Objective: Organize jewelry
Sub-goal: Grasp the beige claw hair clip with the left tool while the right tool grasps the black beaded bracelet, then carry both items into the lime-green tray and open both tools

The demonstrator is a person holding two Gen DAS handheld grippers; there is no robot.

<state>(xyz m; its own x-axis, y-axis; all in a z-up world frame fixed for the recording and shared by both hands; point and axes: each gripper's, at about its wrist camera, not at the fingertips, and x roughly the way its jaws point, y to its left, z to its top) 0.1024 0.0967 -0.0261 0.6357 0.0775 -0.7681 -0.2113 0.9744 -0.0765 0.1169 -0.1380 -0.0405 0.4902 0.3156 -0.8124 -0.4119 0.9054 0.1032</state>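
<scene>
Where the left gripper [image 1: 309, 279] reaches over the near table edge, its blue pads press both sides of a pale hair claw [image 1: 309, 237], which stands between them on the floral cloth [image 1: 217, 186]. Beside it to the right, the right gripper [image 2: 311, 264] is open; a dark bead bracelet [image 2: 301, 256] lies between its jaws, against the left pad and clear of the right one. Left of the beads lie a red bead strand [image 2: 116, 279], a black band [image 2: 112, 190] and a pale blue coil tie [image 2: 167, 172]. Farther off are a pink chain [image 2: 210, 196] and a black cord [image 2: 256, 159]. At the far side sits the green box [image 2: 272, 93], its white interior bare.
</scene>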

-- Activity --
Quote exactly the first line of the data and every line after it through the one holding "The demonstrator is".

-- The completed task --
Objective: Organize jewelry
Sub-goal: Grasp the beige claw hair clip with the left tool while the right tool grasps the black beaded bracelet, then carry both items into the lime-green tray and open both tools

The demonstrator is a person holding two Gen DAS handheld grippers; there is no robot.

No additional output will be produced.